This section of Getting Started assumes that:
Supports SSH client, telnet client, SFTP client (command line only), and rlogin client. Both SSH2 and SSH1 protocols are supported. Note that use of SSH1 is not recommended for security reasons. Practically all devices support SSH2 these days. Supports public key authentication and Active Directory /Kerberos authentication. The OpenSSH server reads a configuration file when it is started. Usually this file is /etc/ssh/sshdconfig, but the location can be changed using the -f command line option when starting sshd. Some organizations run multiple SSH servers at different port numbers, specifying a different configuration file for each server using this option.

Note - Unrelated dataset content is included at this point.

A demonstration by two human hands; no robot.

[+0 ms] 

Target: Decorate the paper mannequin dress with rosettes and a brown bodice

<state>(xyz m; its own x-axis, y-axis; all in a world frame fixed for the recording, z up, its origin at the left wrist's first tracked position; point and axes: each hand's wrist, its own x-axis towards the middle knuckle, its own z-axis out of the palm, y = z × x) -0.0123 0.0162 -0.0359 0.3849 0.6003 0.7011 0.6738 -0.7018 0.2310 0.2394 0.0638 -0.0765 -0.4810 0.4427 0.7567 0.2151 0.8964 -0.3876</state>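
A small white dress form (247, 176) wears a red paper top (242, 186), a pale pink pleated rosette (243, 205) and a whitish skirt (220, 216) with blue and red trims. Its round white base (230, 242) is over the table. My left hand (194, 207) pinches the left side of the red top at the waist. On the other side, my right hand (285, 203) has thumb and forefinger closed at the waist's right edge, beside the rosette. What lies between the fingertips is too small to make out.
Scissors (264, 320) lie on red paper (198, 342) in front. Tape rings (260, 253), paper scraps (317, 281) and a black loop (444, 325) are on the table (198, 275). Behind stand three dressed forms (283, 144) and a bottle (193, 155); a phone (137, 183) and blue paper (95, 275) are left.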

- You have recently installed Bitvise SSH Server.
- You have configured the SSH Server for access using SFTP, for Git access, or another purpose.
- You have installed Bitvise SSH Client on the computer from which you wish to connect.
- You wish to configure public key authentication between the SSH Server and Client.
Before you configure public key authentication, it is important to understand:
- Public keys, in the way they are commonly used in SSH, are not X.509 certificates.
- Client authentication keys are separate from server authentication keys (host keys).
- A keypair consists of a private key and a public key, which are separate.
- A private key should never be sent to another party. It is private.
If this is the first time you are using public keys, we recommend the page Public keys in SSH.
To use public key authentication, the client from which you are connecting needs to have a public/private keypair. To generate a keypair using Bitvise SSH Client, run the graphical SSH Client, and open the Client key manager:
Press the Generate button to generate a new keypair:
Guidelines:
Unless required for compatibility reasons, do not generate a DSA keypair. Only 1024-bit DSA keys are interoperable in SSH, and this key size is no longer considered adequate when using the DSA algorithm. Generate either an ECDSA keypair, or an RSA keypair of size 2048 bits or larger.
If you have saved a named SSH Client profile, the keypair generation interface will offer to store the keypair either in the profile, or globally.
When the keypair is stored globally, it is stored in the Windows registry for the current user, under HKCUSoftwareBitviseKeypairs.
It may be useful to store the keypair in a profile if the profile is going to be used on other computers, or by a job that runs as a different Windows account on the same computer. In SSH Client versions 7.xx and higher, the setting Sensitive information accessibility on the Login tab controls whether a keypair stored in the profile can be read by another Windows user, or on another computer.
You can choose a passphrase with which to protect the keypair. If you enter a passphrase, you will need to provide it every time the keypair is used for authentication.
Before you can use public key authentication, the public key for the keypair you have generated must be configured in the SSH Server. If you are able to connect to the SSH Server using password authentication, you can connect to the server and upload the public key using the Client key manager:
If the SSH Server does not allow you to connect using password authentication, or does not allow you to upload the key, you will need to send the public key to the server administrator using an alternate method of communication. To do this, export the public key using the Client key manager:
For help with importing the public key into Bitvise SSH Server, check the Public Key Authentication section of our SSH Server Usage FAQ.
Once the public key has been uploaded or imported for your account in the SSH Server, configure the SSH Client to enable public key authentication on the Login tab:
Ssh Client Configuration Sourcetree
You should now be able to connect to the SSH Server using your public key:
Windows 10 Ssh Config File
Save the profile to preserve this configuration.